* What is required
Copy, from the material below, each line that contains the word "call".

* Records to use

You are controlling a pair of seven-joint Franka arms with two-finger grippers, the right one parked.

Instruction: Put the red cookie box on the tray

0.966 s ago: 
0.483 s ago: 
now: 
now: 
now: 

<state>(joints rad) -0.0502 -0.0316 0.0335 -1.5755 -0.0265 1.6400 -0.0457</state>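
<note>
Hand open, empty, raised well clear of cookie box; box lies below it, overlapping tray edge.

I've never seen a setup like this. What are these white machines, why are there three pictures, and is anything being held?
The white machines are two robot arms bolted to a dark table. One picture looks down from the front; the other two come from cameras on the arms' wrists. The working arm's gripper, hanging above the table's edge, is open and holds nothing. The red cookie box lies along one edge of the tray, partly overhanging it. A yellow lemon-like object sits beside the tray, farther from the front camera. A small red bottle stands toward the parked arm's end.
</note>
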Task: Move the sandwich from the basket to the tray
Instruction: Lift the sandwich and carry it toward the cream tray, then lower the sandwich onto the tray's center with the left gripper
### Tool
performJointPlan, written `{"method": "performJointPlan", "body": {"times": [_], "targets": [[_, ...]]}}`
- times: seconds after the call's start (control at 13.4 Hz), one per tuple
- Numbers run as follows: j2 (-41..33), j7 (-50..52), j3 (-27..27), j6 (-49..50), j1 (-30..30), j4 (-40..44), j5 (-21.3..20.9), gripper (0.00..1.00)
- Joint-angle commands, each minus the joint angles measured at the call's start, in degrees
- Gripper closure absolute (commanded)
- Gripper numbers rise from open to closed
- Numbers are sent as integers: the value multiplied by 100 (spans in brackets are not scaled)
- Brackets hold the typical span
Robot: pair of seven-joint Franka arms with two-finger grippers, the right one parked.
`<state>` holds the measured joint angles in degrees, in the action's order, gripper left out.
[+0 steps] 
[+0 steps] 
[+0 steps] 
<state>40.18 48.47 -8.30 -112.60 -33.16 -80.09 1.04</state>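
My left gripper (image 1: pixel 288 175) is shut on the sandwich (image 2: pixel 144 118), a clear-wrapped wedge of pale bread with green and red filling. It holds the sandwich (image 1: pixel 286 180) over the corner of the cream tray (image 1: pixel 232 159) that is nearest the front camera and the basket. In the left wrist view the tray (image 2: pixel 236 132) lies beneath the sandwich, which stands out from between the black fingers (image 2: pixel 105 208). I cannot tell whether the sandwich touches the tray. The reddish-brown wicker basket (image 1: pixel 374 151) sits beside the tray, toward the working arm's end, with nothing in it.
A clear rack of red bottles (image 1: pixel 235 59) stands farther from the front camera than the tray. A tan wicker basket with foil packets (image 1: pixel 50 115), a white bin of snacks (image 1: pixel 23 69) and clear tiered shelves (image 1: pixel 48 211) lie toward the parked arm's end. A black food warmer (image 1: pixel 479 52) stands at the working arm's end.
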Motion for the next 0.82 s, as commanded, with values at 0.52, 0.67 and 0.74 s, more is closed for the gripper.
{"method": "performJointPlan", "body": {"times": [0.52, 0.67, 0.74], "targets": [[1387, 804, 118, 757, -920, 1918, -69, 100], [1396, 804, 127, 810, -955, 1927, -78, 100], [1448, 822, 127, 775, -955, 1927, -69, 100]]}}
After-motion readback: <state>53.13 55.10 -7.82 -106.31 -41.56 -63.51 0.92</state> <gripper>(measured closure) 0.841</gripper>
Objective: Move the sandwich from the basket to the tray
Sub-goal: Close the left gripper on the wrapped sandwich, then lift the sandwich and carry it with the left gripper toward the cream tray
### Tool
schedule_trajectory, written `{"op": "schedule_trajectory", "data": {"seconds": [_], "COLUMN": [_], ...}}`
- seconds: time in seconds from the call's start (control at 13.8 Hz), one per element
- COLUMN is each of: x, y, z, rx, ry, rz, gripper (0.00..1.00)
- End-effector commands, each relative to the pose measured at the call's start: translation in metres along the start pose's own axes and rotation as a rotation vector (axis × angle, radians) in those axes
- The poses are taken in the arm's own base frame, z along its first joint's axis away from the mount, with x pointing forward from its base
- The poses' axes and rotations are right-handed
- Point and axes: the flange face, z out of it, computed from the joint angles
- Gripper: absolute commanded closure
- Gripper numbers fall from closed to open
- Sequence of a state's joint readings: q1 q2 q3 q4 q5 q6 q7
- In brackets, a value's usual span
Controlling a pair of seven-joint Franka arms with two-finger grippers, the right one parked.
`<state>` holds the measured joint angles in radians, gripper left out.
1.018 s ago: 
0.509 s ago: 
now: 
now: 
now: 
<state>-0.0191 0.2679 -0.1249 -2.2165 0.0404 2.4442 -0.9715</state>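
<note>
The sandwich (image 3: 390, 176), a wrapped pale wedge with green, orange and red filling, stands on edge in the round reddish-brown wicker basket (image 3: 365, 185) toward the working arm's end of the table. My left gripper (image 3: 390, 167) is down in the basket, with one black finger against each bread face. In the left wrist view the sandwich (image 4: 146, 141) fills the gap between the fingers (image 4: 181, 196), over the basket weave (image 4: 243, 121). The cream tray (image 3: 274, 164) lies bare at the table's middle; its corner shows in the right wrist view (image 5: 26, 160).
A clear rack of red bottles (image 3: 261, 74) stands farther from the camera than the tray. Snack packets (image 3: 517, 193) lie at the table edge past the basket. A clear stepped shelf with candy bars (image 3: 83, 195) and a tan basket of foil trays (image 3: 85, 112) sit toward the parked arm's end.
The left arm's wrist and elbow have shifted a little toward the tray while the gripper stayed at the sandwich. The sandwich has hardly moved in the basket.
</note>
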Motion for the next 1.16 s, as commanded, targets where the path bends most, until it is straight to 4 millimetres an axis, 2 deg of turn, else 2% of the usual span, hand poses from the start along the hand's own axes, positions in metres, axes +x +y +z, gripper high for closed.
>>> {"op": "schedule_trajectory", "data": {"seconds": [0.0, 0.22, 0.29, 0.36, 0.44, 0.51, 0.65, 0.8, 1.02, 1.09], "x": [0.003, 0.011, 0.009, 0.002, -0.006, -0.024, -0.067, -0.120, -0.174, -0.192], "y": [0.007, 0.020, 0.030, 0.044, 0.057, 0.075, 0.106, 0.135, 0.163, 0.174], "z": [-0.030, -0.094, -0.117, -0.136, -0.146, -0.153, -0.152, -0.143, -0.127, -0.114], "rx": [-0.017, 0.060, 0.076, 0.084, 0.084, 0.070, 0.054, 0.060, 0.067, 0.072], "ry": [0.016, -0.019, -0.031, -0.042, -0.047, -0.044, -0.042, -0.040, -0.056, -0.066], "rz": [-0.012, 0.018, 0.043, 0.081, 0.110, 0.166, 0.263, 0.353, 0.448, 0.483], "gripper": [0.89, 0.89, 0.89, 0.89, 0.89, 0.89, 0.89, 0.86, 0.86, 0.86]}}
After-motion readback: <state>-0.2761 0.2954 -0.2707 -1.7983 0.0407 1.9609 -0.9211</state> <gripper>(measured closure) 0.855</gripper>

* Task solution
- times: seconds after the call's start (control at 13.4 Hz), one per tuple
- Joint-angle commands, each minus the joint angles measured at the call's start, in degrees
- seconds: time in seconds from the call's start (control at 13.8 Hz), one per element
- End-effector commands, each relative to the pose measured at the call's start: translation in metres along the start pose's own axes and rotation as a rotation vector (axis × angle, radians) in those axes

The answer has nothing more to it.